2. Adjust image quality. Usually either low, medium, high, and ultra.
That's really all you need to do differently. Its really not that different and I don't see it as something to complain about.
Already released
http://www.geforce.com/Optimize/Guides/battlefield-3-tweak-guide
In fact there are 2 more on the site but they are related to beta.NVIDIA FTW
Ah thanks. Hope it helps stop it from crashing the way it has been since the patch, though i doubt.
that's also a minus when it comes to PC gaming...
ZILLIONS of tweaks for each and every unique hardware...
with consoles, you just play...mostly....
but with PC, there can be so many things that can go wrong...and some people don't like to or have the knowledge to "tweak" settings...
as a person who loves computing, electronics, and gadgets, PC gaming is "superior" than console games but I can see merits of having only ONE hardware to deal with....
You make me laugh, if you just want to play then install the game and play and if you can't even handle that well i guess no hardware in the universe is stupidified enough for your "needs". What the PC version offer is the possibility to tweak if you like meaning you get a CHOOICE rather than just play on the standard settings.
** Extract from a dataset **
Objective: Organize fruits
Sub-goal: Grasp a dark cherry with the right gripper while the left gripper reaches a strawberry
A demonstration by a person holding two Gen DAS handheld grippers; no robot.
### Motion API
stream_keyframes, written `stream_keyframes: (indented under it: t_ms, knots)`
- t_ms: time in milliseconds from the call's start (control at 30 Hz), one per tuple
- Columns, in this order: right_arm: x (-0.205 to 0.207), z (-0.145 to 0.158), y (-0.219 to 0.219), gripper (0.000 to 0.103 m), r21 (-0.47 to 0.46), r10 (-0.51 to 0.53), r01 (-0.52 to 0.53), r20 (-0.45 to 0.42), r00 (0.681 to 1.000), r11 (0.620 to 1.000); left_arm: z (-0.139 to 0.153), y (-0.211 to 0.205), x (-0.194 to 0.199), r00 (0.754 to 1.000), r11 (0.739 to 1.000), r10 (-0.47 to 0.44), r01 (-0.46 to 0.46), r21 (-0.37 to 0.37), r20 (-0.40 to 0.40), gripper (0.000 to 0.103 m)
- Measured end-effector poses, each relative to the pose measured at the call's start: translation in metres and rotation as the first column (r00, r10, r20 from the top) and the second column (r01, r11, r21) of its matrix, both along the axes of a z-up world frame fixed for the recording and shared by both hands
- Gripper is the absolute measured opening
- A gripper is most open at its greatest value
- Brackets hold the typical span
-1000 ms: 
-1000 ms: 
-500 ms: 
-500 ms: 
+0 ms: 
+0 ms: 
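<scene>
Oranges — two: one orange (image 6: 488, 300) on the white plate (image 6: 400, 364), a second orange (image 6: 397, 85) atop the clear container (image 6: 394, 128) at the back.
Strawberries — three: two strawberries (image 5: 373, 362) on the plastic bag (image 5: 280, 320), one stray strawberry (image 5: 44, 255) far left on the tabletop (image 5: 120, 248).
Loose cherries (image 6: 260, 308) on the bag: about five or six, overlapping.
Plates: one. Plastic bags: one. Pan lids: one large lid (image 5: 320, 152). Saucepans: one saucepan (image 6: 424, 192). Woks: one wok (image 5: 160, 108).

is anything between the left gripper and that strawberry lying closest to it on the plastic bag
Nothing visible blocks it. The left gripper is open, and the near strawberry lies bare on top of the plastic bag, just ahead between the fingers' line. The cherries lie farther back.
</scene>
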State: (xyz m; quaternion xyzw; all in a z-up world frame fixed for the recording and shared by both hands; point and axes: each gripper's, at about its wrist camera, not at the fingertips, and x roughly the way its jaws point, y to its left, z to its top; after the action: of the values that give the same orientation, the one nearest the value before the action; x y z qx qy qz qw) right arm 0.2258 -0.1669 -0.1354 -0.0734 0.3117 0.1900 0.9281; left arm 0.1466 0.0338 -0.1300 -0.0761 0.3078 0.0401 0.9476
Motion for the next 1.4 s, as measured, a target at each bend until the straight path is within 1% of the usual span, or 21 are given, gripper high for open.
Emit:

The only merit of one ancient console design (by todays pc gaming standards) is that the devs can be lazy and settle for poor to medicre image quality (at best) and still get away with it! The PC's DX API's makes development easy and scalling is not as hard as it used to be especially not compared to back in the days when you had to code a specific path for each 3d chip.
http://international.download.nvidia.com/geforce-com/international/comparisons/skyrim-uGridsToLoad-comparison-1.html
Is an example of SSD advantages over HD. setting far away textures puts a heavy load on storage speed, and SSD allow far better quality that HDs.
Common game benchmarks do not reflect this kind of advantage, just because games are not optimized to take advantage of it. But after tweak, SSD performance can be squeezed on a way that is just out of reach for HDs.